A study from Penn Medicine found that the increased use of telehealth during the COVID-19 pandemic may improve access to treatment for those with opioid use disorders, but remains less effective than in-person care.
The study, published on Nov. 25, analyzes the experiences of opioid use disorder treatment-providers using telehealth during the COVID-19 pandemic. Penn Medicine researchers interviewed 22 OUD treatment prescribers and staff at low-barrier, outpatient treatment programs in Philadelphia, Penn Nursing reported.
Philadelphia's opioid crisis has only worsened during the pandemic, with fatal overdoses in Philadelphia up by approximately 10% in the first six months of 2021 compared to the same time period in 2020. While the epicenter of the crisis is in Kensington, overdose deaths have also risen in West Philadelphia, particularly for Black and Hispanic residents.
“This has been an intensely stressful two years, causing people to lose access to the supports they would have,” spokesperson for the Philadelphia Department of Public Health James Garrow told The Philadelphia Inquirer.

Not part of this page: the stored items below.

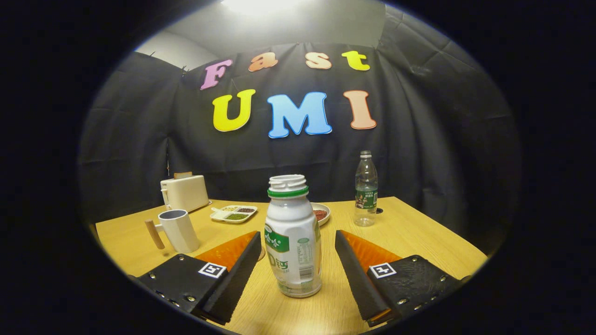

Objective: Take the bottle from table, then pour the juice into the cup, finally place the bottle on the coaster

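2 bottles: white juice bottle point(293, 237), clear water bottle point(366, 188) | 1 cup point(179, 230) | 1 toaster point(185, 192) | 1 divided tray point(233, 213) | 1 plate point(322, 213) | 1 tool point(298, 267), fingers spread either side of the juice bottle

A bottle point(293, 237) stands upright on the table point(419, 242), near its front edge, between the two spread fingers of the gripper point(298, 242), touching neither. Left of the bottle and a little further back stands a cup point(179, 229), its handle pointing left. Behind the cup, toward the back left corner, sits a toaster point(185, 192). A divided tray point(233, 213) lies right of the toaster. A small dish point(321, 213) lies behind the bottle. A water bottle point(366, 189) stands near the back right corner.
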A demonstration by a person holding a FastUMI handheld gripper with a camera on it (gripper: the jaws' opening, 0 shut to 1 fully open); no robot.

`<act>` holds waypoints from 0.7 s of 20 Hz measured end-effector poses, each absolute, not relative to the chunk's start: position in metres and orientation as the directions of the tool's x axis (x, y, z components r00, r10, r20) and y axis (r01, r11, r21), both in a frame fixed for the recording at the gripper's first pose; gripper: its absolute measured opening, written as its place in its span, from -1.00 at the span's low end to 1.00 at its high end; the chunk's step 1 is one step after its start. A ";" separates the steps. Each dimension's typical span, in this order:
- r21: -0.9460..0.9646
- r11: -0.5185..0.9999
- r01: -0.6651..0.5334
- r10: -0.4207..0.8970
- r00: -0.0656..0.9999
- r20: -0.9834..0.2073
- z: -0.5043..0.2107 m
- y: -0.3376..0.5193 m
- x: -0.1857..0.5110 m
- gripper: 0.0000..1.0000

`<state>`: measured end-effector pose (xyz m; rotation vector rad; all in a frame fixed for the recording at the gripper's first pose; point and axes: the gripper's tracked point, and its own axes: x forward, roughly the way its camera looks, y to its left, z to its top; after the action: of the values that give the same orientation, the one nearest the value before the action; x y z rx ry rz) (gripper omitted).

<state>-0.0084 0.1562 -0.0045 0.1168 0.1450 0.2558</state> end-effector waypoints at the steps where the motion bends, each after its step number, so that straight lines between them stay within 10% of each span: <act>1: 0.127 0.962 -0.240 0.257 0.956 -0.142 -0.009 0.157 -0.007 0.92; 14: 0.045 0.980 -0.193 0.198 0.949 -0.244 -0.018 0.168 -0.001 0.48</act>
<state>-0.0007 0.1683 -0.0180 0.0203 0.2503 0.1988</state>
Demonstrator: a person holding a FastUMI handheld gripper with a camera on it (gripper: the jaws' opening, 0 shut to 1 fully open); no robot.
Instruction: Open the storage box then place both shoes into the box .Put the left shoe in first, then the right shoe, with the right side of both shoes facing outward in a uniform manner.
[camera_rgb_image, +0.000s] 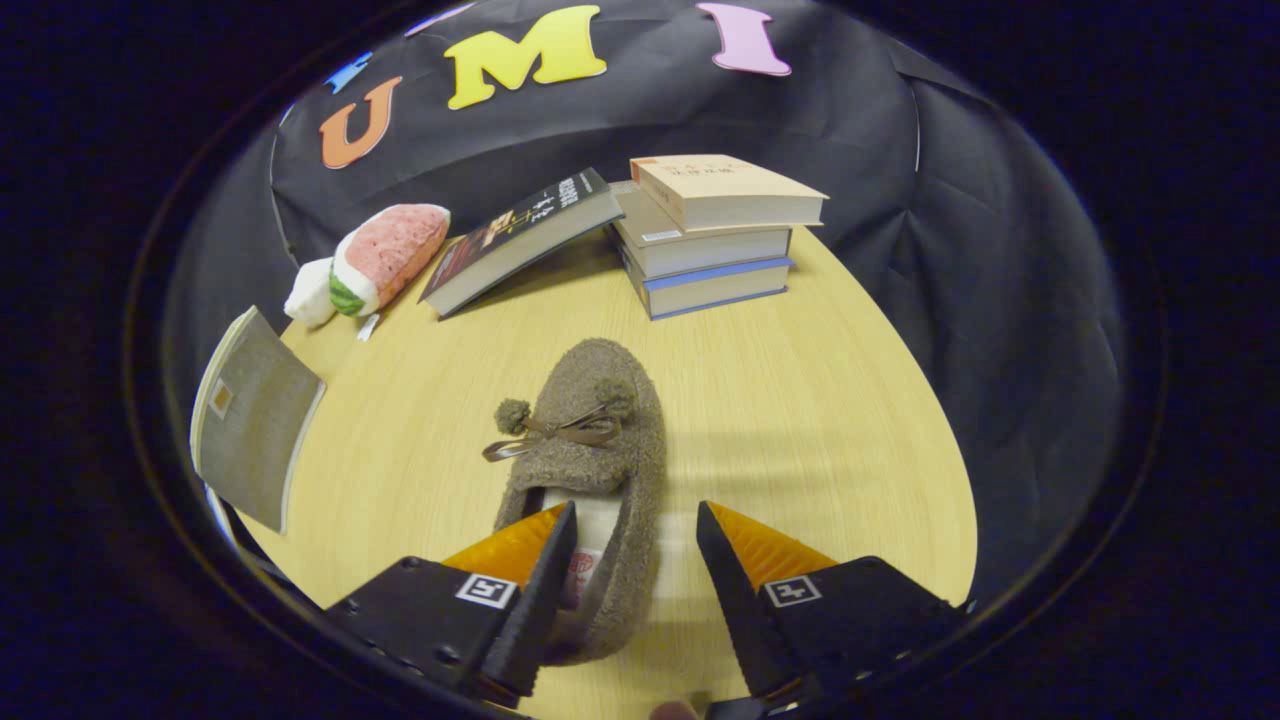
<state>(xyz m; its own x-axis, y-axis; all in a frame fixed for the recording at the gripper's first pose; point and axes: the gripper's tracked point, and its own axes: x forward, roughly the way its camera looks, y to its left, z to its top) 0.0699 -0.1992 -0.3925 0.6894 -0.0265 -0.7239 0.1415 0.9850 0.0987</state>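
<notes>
- Gripper view: gripper (636, 520) hangs over the heel end of a slipper (590, 470) lying on the table (800, 400), toe pointing away from me.
- Jaws: spread apart and holding nothing. The left finger sits over the slipper's opening; the right finger stands over bare table beside the slipper's right wall. That wall lies between the two fingers.
- Contact: I cannot tell whether either finger touches the slipper yet.
- Slipper detail: fuzzy upper, ribbon bow (560, 435) with two pompoms on the top, pale lining visible at the opening.
- Surroundings: a stack of books (710, 235) beyond the slipper near the wall, a leaning book (520, 240) propped against it, a plush toy (375, 258) to its left, a grey panel (255, 420) at the table's left side. Whether that panel belongs to the storage box I cannot tell.
- Step, as I judge it: lining up to pinch the slipper's side wall for lifting. No shoe is boxed yet.
- Risk: the wall is soft; a shallow pinch could slip off the pile or fold it, and the slipper would sag or drop.
- Risk: gripped at the heel, the toe may swing down and spoil the required facing.
- Risk: which shoe this is I cannot confirm; wrong order would breach the task.
</notes>
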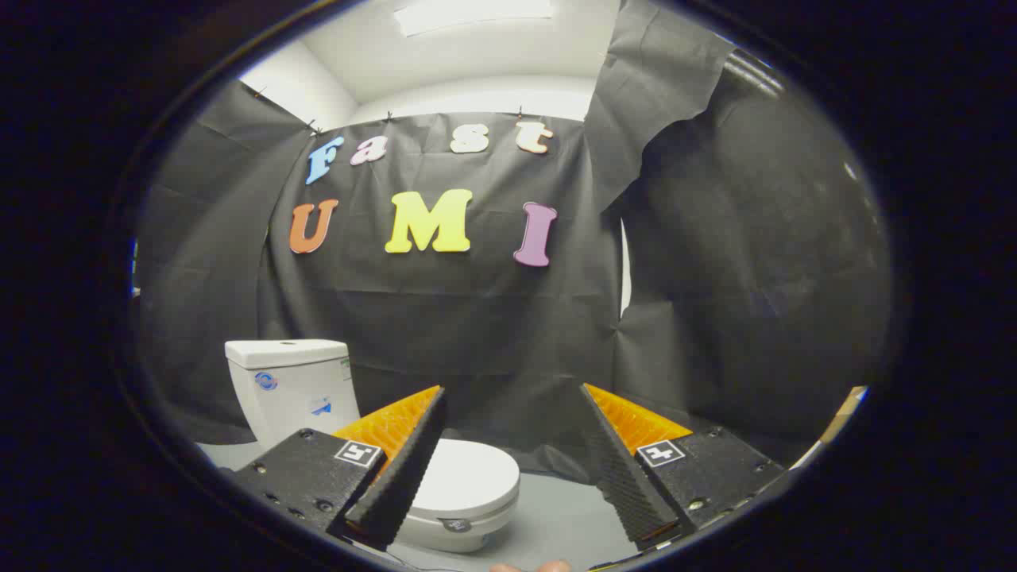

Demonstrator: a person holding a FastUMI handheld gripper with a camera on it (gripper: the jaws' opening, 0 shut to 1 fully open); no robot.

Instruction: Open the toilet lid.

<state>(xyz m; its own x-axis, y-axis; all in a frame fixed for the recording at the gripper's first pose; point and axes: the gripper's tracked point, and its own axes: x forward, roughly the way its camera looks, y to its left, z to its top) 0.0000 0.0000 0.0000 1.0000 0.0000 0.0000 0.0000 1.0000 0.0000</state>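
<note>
The tongs stand wide apart, holding nothing; the toilet sits low ahead, off toward the left finger, its tank beyond that fingertip; the toilet lid lies shut and flat, partly hidden behind the left finger, reaching into the gap between the fingers. It looks like smooth, rigid plastic, probably light but slippery, hinged at the tank side; the front lip, nearest the tongs, seems the best place to catch and lift.
</note>
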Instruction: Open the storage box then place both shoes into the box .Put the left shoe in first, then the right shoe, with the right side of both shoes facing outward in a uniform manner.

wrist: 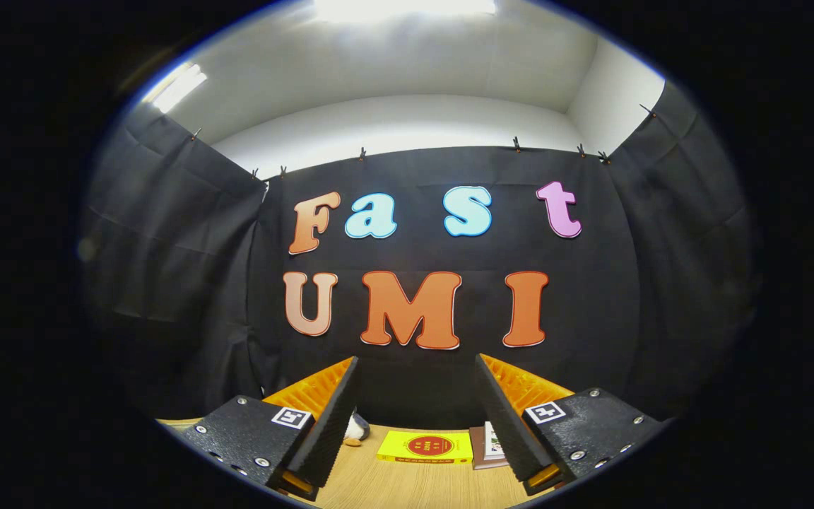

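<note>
Tool [417, 406] spread wide, gripping nothing, above pale wooden surface [393, 484]; flat yellow book [425, 447] between and beyond fingers, beside brown book [481, 449].

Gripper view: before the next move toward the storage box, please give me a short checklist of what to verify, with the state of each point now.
1. Jaws open and holding nothing: ok. The gripper has a wide gap with only table behind it.
2. Storage box located: cannot tell from this view.
3. Both shoes located: cannot tell. A small grey and white object peeks out beside the left finger, too hidden to identify.
4. Table ahead free of obstacles: not ok. A yellow book lies just beyond the fingers, with another book next to it.
5. Gripper aimed at the work: not ok. It points mostly at the booth wall.
</note>
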Motion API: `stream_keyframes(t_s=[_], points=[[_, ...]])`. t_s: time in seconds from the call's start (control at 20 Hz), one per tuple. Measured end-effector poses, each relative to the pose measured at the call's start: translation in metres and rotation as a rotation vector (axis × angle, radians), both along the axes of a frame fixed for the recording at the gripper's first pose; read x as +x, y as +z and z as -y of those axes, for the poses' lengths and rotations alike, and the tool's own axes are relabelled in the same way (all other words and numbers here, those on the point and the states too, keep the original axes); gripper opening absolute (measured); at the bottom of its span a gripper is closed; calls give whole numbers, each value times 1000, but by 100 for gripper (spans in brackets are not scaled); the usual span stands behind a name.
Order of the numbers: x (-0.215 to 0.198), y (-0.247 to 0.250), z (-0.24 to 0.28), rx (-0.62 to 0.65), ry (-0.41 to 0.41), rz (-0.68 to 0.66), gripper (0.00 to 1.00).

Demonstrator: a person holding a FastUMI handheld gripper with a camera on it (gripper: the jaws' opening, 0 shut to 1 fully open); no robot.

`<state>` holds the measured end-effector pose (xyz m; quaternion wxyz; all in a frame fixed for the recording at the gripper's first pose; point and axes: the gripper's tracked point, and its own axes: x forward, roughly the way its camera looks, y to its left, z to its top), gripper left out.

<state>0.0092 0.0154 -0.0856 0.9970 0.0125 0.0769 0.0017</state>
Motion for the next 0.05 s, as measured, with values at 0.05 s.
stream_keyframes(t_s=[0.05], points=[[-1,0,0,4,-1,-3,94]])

The study found that due to financial difficulties, social isolation, and medical service closure, the COVID-19 pandemic has made it harder for people to access in-person opioid use disorder care, Penn Nursing reported. As a result, the Drug Enforcement Agency has temporarily allowed the remote initial prescription of controlled substances. Since many treatment programs rely on buprenorphine, the ability to prescribe this medication remotely has increased telehealth use.
“Telehealth may address many access issues. However, barriers to implementation remain, including patient ability and desire to attend healthcare appointments virtually,” lead-investigator and assistant professor in Penn Nursing’s Department of Family and Community Health Shoshana Aronowitz told Penn Nursing.
According to the study, telehealth can contribute to a digital divide as some patients lack access to technology or computer literacy necessary for virtual appointments. Clinicians may prefer in-person health care if patients are deemed “unstable” or for other reasons.
“I like to connect with my patients in the room, the body language. It’s hard, right? We like can’t give hugs. That’s what we do,” one prescriber who participated said in the Penn Medicine study.
While other potential solutions like financial incentives may also improve equitable access to opioid use disorder treatment, researchers of the study advocated for improving technology access for marginalized individuals and endorsing patient choice regarding potential treatment options.